Représentants: AMRAP pour une minute

Bénéfices: Cible les cuisses et procure un cardio brûlant de calories

Comment:

1. Tenez-vous debout les pieds joints, bras par côtés. Faites un grand pas vers la droite lorsque les bras balancent (semblable à un saut d'obstacles traditionnel).

2. Faites un pas entre le pied gauche et le bras droit.

3. Répéter rapidement pendant une minute, en alternant les côtés à chaque fois.

Déplacement à faible impact HIIT # 3: Squat sans saut

Représentants: AMRAP pour une minute

Avantages: Sculpte les cuisses, les fessiers, les mollets et le tronc tout en équilibrant et en dynamitant les calories

Comment:

1. Tenez-vous avec les pieds écartés à la largeur des hanches, bras par côtés. Pliez les genoux et assoyez-vous dans les hanches (comme si vous vous asseyiez sur une chaise), en apportant les mains au dessus des cuisses.

2. Se lever rapidement, se lever sur les pieds alors que les bras atteignent la tête avec une énergie explosive, comme si vous êtes sur le point de sauter du sol.

3. Répéter le plus rapidement possible pendant une minute.

Impact faible HIIT Move # 4: Pieds rapides

Représentants: AMRAP pour une minute

Avantages: renforce l'agilité et la coordination tout en stimulant les muscles des cuisses et des fessiers

Comment:

1. Tenez-vous debout les pieds joints, bras par côtés. Pliez les genoux et asseyez-vous dans les hanches, en descendant en position semi-squat. Avancez rapidement le pied droit plus que la hanche, puis répétez immédiatement avec le pied gauche, en balançant les bras naturellement lorsque les pieds se déplacent.

2. Remontez rapidement le pied droit puis à gauche, en continuant à balancer les bras, en restant en position de demi-squat.

3. Répétez le plus rapidement possible (pensez, "sortez, sortez, rentrez" pour trouver un rythme rapide pour le mouvement des pieds) pendant une minute.
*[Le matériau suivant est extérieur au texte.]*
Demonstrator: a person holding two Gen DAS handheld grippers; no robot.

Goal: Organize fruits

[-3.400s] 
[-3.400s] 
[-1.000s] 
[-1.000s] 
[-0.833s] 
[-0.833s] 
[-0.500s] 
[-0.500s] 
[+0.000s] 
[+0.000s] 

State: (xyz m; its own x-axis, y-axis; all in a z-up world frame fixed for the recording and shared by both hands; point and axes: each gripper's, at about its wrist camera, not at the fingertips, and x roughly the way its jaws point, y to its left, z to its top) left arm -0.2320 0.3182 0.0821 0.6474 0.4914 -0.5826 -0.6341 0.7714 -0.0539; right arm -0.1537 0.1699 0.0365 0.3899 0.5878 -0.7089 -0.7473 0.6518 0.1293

Déplacement à faible impact HIIT # 5: Figure 8 Fuite en vol

Représentants: AMRAP pour une minute

Avantages: Ce mouvement coordonne les mouvements du haut et du bas du corps pour cibler les muscles centraux tout en augmentant rapidement votre fréquence cardiaque.

Comment:

1. Tenez-vous avec les pieds plus larges que les hanches (à environ 3 pieds de distance), les mains jointes et les abdominaux serrés. Déplacer le poids dans la jambe droite, plier le genou et se rasseoir dans les hanches tandis que les bras se renversent et traversent la hanche droite, traçant un cercle de l'arrière vers l'avant.

2. Lorsque les bras se soulèvent pour compléter le cercle, déployez les deux jambes et amenez les bras devant le corps en préparation pour changer de côté.

3. Répétez sur le côté opposé, en continuant le schéma de la figure 8 en traçant deux cercles de chaque côté des hanches, en les reliant au centre.

Répéter le plus rapidement possible pendant une minute. Plus vous vous éloignez et plus vous faites de la figure-8 tout en conservant votre vitesse, plus le mouvement devient intensif.

Si vous aimez cette séance d’entraînement ou si vous cherchez des options supplémentaires pour le HIIT à faible impact, ne manquez pas notre session «HIIT 30 minutes à faible impact» incluse dans notre programme «Walk On: 21 Day Weight Loss Plan»! C'est l'endroit idéal pour commencer avec HIIT, et l'entraînement comprend des options pour vous aider à améliorer votre niveau d'intensité une fois que vous êtes plus en forme.